[The task] Print the listing below from its opening line through the line holding "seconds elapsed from", both ends included.

[Data]
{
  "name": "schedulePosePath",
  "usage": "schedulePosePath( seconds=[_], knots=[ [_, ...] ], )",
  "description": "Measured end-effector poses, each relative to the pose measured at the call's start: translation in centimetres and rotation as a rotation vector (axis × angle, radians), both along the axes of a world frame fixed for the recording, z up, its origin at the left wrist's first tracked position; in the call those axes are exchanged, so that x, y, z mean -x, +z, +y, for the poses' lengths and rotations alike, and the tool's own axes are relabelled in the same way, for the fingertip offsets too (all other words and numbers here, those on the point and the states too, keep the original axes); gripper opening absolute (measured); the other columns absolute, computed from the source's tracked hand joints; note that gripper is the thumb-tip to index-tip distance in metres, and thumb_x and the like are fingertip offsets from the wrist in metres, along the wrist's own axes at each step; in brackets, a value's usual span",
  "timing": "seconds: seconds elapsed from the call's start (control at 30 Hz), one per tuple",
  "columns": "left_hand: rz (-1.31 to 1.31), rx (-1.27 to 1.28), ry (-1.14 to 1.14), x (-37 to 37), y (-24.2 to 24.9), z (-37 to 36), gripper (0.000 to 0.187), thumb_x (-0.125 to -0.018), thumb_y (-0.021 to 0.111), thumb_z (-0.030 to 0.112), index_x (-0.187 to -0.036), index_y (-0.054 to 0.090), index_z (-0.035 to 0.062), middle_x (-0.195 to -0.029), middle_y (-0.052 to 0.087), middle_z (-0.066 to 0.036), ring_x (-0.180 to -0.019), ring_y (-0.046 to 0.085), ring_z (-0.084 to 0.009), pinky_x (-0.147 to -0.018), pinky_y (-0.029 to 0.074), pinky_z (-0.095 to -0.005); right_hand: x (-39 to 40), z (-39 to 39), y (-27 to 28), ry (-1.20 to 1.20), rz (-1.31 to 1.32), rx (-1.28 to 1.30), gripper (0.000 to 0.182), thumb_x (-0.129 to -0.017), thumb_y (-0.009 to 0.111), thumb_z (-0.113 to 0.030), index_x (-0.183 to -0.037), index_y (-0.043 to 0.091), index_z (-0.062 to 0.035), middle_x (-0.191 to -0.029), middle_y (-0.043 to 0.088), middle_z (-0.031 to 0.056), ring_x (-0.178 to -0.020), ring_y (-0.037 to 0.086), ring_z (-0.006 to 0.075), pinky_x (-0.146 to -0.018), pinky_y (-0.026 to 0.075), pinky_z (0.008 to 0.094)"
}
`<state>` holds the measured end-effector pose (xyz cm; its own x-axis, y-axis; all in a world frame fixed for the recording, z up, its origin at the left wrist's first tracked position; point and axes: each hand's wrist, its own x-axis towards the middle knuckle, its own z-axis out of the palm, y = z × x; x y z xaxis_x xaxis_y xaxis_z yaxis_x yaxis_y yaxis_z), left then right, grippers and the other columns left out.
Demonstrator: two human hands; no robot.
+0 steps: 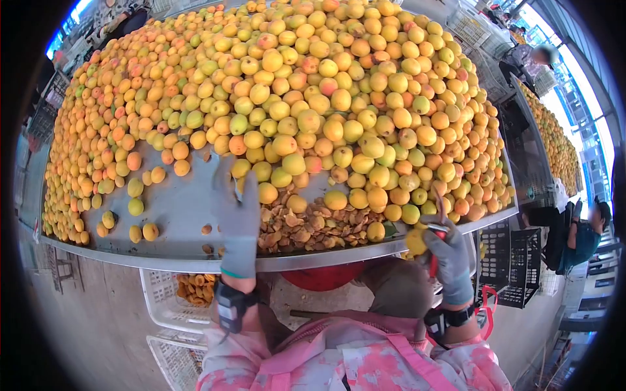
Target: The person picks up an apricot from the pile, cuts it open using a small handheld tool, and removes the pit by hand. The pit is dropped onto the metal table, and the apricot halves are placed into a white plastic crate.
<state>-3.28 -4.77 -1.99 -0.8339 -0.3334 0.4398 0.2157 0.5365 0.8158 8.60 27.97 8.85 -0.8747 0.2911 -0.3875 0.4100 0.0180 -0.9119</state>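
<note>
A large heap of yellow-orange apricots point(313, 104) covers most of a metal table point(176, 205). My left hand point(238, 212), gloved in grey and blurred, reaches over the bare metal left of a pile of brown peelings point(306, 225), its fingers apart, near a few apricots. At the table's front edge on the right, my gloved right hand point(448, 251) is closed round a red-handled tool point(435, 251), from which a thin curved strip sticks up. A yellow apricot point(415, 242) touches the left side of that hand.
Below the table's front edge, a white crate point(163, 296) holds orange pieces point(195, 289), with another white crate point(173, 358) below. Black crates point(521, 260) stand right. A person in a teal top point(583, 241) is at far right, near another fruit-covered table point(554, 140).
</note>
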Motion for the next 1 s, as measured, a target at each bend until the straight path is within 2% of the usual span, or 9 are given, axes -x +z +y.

[Reply]
{
  "name": "schedulePosePath",
  "usage": "schedulePosePath( seconds=[_], knots=[ [_, ...] ], )",
  "description": "Measured end-effector poses, each relative to the pose measured at the call's start: translation in centimetres and rotation as a rotation vector (axis × angle, radians), both along the axes of a world frame fixed for the recording, z up, its origin at the left wrist's first tracked position; in the call those axes are exchanged, so that x, y, z mean -x, +z, +y, for the poses' lengths and rotations alike, and the tool's own axes are relabelled in the same way, for the fingertip offsets too (all other words and numbers here, those on the point and the states too, keep the original axes); gripper opening absolute (measured); the other columns absolute, computed from the source's tracked hand joints; note that gripper is the thumb-tip to index-tip distance in metres, and thumb_x and the like are fingertip offsets from the wrist in metres, along the wrist's own axes at each step; in brackets, a value's usual span",
  "timing": "seconds: seconds elapsed from the call's start (control at 30 Hz), one per tuple",

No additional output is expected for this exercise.